§ TASK:
What is needed is an exact retyping of each entry, pictures excluded.

[Data entries]
▶

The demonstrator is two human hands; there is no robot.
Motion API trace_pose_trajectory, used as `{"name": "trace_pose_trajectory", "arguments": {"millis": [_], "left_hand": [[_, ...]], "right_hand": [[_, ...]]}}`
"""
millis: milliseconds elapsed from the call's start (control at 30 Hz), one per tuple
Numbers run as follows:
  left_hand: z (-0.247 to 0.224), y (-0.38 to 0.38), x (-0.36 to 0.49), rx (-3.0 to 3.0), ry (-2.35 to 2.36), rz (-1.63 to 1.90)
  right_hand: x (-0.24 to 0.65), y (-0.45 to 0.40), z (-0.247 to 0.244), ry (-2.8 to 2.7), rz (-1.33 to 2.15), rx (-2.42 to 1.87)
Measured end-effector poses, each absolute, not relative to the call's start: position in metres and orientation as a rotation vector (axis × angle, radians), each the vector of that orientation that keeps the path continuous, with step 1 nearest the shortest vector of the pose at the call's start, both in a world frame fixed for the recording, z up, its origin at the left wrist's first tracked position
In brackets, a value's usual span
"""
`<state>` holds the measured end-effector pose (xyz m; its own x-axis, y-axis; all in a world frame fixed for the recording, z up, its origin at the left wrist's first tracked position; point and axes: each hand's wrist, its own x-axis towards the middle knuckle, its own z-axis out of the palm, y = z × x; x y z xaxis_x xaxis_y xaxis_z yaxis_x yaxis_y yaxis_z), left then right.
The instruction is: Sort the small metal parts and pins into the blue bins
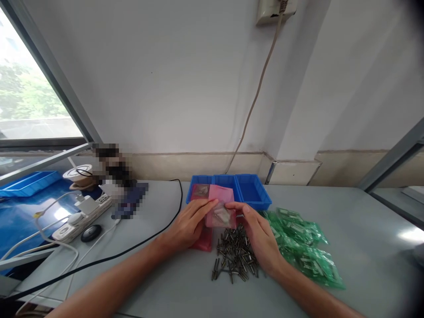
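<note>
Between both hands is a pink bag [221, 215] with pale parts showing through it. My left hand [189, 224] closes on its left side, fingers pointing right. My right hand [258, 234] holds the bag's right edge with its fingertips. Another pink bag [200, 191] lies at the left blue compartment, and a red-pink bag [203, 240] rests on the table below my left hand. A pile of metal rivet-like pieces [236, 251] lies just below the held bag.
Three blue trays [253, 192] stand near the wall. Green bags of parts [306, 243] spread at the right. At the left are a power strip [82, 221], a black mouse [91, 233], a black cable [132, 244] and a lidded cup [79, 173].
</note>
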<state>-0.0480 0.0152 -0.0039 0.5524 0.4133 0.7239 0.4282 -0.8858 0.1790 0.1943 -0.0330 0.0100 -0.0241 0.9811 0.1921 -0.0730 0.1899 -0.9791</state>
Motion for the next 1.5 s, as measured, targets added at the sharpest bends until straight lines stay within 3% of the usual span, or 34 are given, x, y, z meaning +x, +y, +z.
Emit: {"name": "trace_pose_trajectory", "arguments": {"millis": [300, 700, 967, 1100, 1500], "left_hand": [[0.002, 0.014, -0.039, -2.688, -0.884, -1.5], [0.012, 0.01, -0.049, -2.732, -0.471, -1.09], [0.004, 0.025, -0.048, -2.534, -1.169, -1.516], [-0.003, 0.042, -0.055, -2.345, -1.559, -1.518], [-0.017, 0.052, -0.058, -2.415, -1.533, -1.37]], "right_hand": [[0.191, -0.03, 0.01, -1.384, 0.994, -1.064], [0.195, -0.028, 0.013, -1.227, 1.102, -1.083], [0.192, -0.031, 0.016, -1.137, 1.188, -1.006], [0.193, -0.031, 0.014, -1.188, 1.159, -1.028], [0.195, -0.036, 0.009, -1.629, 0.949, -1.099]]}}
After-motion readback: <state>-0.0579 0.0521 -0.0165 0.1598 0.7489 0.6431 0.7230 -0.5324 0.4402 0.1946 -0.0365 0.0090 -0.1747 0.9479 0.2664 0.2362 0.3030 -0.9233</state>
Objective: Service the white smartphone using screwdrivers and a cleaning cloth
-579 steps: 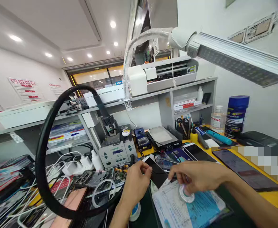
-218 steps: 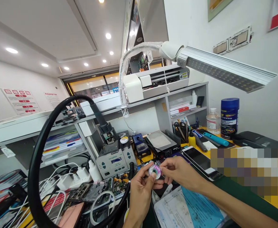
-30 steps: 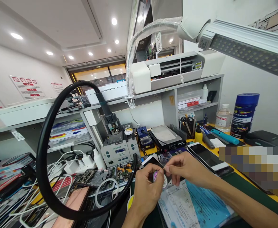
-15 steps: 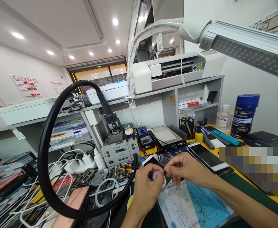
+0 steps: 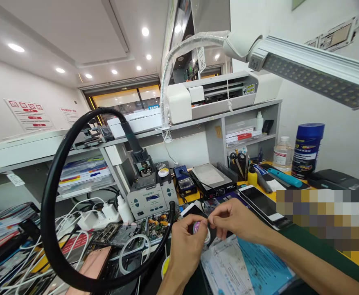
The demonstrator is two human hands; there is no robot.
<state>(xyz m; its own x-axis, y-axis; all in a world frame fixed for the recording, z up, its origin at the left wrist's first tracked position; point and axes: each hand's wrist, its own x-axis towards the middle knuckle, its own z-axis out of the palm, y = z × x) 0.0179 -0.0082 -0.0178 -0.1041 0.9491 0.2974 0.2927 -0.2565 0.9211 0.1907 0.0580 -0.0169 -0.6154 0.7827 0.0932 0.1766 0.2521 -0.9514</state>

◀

§ SOLUTION:
The demonstrator is two human hands; there is no robot.
Motion API trace_pose_trajectory, used as `{"name": "trace_pose_trajectory", "arguments": {"millis": [_], "left_hand": [[_, ...]], "right_hand": [[_, ...]]}}`
"""
millis: milliseconds elapsed from the call's start (control at 30 Hz), one per tuple
Numbers run as follows:
  left_hand: z (-0.247 to 0.224), y (-0.38 to 0.38), x (-0.36 to 0.49), rx (-3.0 to 3.0), ry (-2.35 to 2.36), rz (-1.63 to 1.90)
  right_hand: x (-0.24 to 0.65), y (-0.45 to 0.40), z (-0.247 to 0.244), ry (-2.8 to 2.7), rz (-1.33 to 2.15), rx (-2.42 to 1.87)
Measured end-effector poses, each absolute, not relative to the call's start: position in metres and orientation as a rotation vector (axis × angle, radians), each the vector of that orientation that keeps the path continuous, with step 1 nearest the shortest vector of the pose at the call's start, both in a world frame fixed for the recording, z up, its origin at the left wrist's first tracked position
In brackets, a value's usual span
"""
`<state>` holds the measured end-effector pose (xyz m; its own x-axis, y-axis; all in a world frame fixed for the recording, z up, its origin at the left wrist's first tracked position; point and axes: each hand's wrist, its own x-axis towards the middle knuckle, its own z-axis out of the palm, y = z × x; x y z xaxis_x xaxis_y xaxis_z yaxis_x yaxis_y yaxis_z), left then right.
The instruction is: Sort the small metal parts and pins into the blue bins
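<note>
Between both hands is a pink bag [221, 215] with pale parts showing through it. My left hand [189, 224] closes on its left side, fingers pointing right. My right hand [258, 234] holds the bag's right edge with its fingertips. Another pink bag [200, 191] lies at the left blue compartment, and a red-pink bag [203, 240] rests on the table below my left hand. A pile of metal rivet-like pieces [236, 251] lies just below the held bag.
Three blue trays [253, 192] stand near the wall. Green bags of parts [306, 243] spread at the right. At the left are a power strip [82, 221], a black mouse [91, 233], a black cable [132, 244] and a lidded cup [79, 173].
</note>
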<state>-0.0480 0.0152 -0.0039 0.5524 0.4133 0.7239 0.4282 -0.8858 0.1790 0.1943 -0.0330 0.0100 -0.0241 0.9811 0.1921 -0.0730 0.1899 -0.9791</state>
Motion for the next 1.5 s, as measured, targets added at the sharpest bends until straight lines stay within 3% of the usual span, or 34 are given, x, y, z meaning +x, +y, +z.
Emit: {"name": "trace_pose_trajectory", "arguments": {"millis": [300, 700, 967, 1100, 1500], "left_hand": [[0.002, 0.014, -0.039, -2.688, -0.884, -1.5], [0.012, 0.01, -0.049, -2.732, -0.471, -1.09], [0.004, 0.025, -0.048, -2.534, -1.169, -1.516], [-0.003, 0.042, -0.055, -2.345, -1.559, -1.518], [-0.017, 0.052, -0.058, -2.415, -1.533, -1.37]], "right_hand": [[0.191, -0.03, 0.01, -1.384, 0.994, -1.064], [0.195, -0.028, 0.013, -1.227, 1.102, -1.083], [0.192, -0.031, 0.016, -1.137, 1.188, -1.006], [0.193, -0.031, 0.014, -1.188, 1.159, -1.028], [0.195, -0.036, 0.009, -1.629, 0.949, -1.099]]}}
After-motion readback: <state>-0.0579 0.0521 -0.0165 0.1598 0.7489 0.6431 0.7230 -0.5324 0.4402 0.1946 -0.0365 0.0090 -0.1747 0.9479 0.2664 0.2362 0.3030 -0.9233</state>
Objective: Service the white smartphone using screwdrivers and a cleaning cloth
-579 steps: 
-218 steps: 
-30 steps: 
-15 steps: 
+0 steps: 
The demonstrator is two human hands; there is no robot.
<state>(xyz m; its own x-axis, y-axis; all in a world frame fixed for the recording, z up, its origin at the left wrist's first tracked position; point and axes: each hand's wrist, its own x-axis towards the middle knuckle, its own z-axis out of the palm, y = z × x) 0.0179 -0.0082 -0.0178 -0.1041 0.9491 0.2974 0.2927 -0.2565 0.9211 0.1907 0.0580 -0.0169 -0.6154 0.7827 0.0932 0.1766 0.2521 -0.9514</state>

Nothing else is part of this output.